Brief Brief General v. State, 367 Md. 475 (2002).
Issue: Mistake of Fact is a recognized defense and, when generated, must be presented to the jury.
Background: Defendant was convicted of failure to remain at the scene of an accident resulting in injury or death and failure to render reasonable assistance following an accident resulting in injury or death. At trial, testimony was produced that the Defendant believed he had struck a white bag and not a person. Trial court failed to give a specific mistake of fact instruction to the jury. Rather, it relied on an instruction for requisite intent and knowledge for the charged offense, under a theory that this also covered the mistake of fact defense. Court of Appeals ruled that this was an insufficient instruction and reversed and remanded for new trial. Id. at 475-79.

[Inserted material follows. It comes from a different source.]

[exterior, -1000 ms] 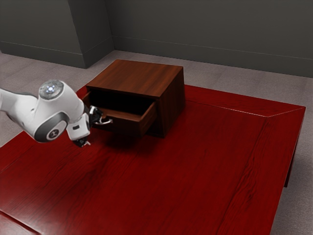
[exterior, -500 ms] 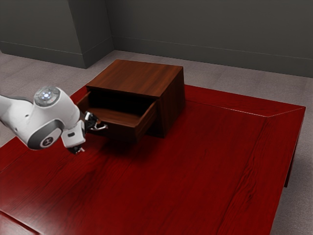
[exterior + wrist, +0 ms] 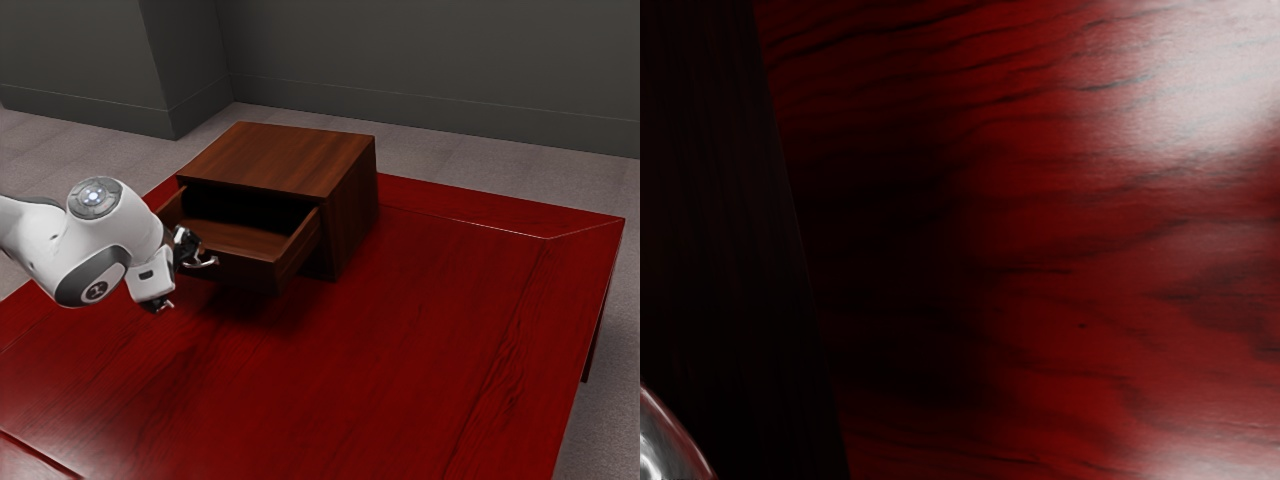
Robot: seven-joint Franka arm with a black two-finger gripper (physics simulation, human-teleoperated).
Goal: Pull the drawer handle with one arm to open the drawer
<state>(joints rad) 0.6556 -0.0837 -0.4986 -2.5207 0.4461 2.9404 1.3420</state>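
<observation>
My black end effector [image 3: 192, 250] sits at the small silver handle [image 3: 207, 261], the one place to pull from; whether it is clenched I cannot tell. The dark wooden drawer [image 3: 255, 240] juts partly out of the brown wooden cabinet [image 3: 290, 160] by the glossy red surface's [image 3: 400, 350] far edge.

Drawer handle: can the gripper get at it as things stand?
Likely yes. The gripper sits right at the handle on the front of the partly open drawer, and the exterior view shows nothing between them.
</observation>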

“As a general rule, mistake of fact is a recognized common law defense to certain crimes… [citation omitted] Mistake or ignorance of fact exists when the actor does not know what the actual facts are or believes them to be other than as they are. In essence, a mistake of fact is a defense when it negates the existence of the mental state essential to the crime charge.” (Id. at 483-484.)

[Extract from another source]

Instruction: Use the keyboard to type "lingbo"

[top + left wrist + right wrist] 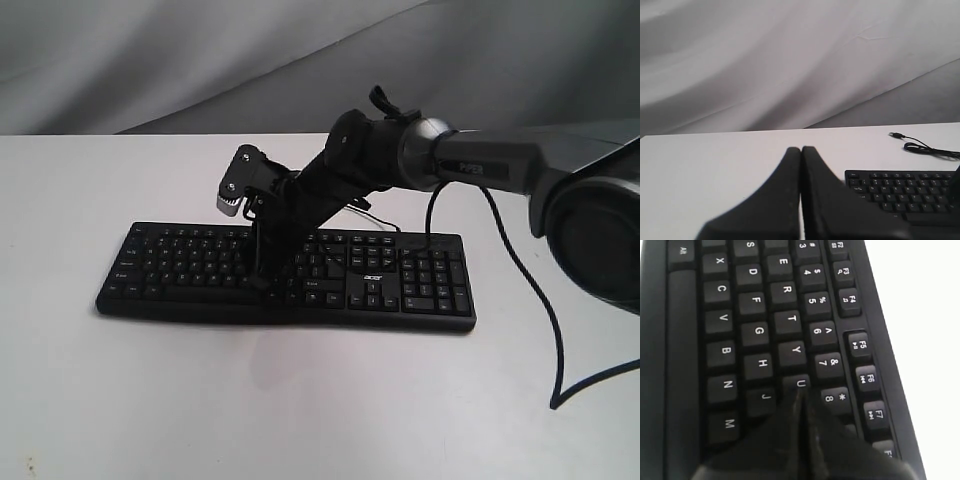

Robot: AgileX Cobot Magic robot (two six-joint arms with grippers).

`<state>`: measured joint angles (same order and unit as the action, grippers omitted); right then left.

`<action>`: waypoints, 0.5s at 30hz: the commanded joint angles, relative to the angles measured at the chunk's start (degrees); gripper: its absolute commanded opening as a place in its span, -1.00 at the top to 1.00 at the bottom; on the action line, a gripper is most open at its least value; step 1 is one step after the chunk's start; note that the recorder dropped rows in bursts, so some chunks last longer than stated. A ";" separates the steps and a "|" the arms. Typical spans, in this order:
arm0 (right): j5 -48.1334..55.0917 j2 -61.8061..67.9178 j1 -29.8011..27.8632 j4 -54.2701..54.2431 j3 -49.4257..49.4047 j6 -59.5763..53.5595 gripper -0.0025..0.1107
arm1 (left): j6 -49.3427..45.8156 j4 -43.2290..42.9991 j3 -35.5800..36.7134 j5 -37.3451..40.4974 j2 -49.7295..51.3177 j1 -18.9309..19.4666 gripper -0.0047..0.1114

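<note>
The Acer keyboard [180,265] lies across mid-worktop [300,420], with its number pad [432,278] toward 3 o'clock. The right tool [801,396], clenched on nothing, reaches in from 2 o'clock, its tip at the U key [800,384] beside the J key [765,397]. It is probably aiming for the I key, hidden beneath it, so it should press straight down and briefly, sparing the neighbours. The left tool [801,150], also clenched empty, hangs off the keyboard.

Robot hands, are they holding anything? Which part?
No, nothing is held. The left gripper is shut and empty, away from the keyboard. The right gripper is shut and empty too, its tip down by the U key.
</note>
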<state>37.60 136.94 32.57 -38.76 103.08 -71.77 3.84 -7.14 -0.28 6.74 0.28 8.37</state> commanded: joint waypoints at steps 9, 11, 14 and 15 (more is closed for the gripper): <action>3.42 -2.56 3.90 0.50 0.07 0.25 0.96 | 0.12 -0.01 0.28 -0.50 -0.28 -0.38 0.91; 3.51 -2.56 4.14 0.63 0.07 0.25 0.96 | 0.12 -0.01 0.28 -0.50 -0.28 -0.38 0.91; 3.51 -2.04 4.16 0.78 0.07 0.25 0.96 | 0.12 -0.01 0.28 -0.50 -0.28 -0.38 0.91; 3.51 -1.66 4.16 0.78 0.07 0.25 0.96 | 0.12 -0.01 0.28 -0.50 -0.28 -0.38 0.91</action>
<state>40.85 135.01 36.62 -38.14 103.08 -71.77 3.84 -7.14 -0.28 6.74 0.28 8.37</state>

“The defendant is entitled to have the jury instructed on any theory of the defense that is fairly supported by the evidence….[citation omitted] Once the defendant properly has generated the defense of mistake of fact, he or she is entitled to have the jury understand that the State must still prove each element of the crime beyond a reasonable doubt and that the burden never shifts to the defendant. The trial judge must convey to the jury that its ‘determination that the affirmative defense has not been established is essential to finding that the [State] has met its burden.’ [quoting Commonwealth v. Cottam, 420 Pa. Super., 311, 616 A.2d 988, 1000-01 (1992)] As in an alibi defense, ‘such an instruction is necessary due to the danger that the failure to prove the defense will be taken by the jury as a sign of the defendant’s guilt.’” (General v. State 367 Md. at 485-486, quoting Commonwealth v. Pounds, 490 Ps. 621, 633-34, 417 A.2d 597 (1980)).
“The knowledge and intent instructions, while sufficiently informing the jury of the required mental element, did not expressly direct the jury’s attention to the defense of mistake of fact. Were we to accept the State’s argument that instruction on intent and knowledge fairly covered the mistake of fact defense, there would never be an occasion to give the instruction.” (Id. at 490.)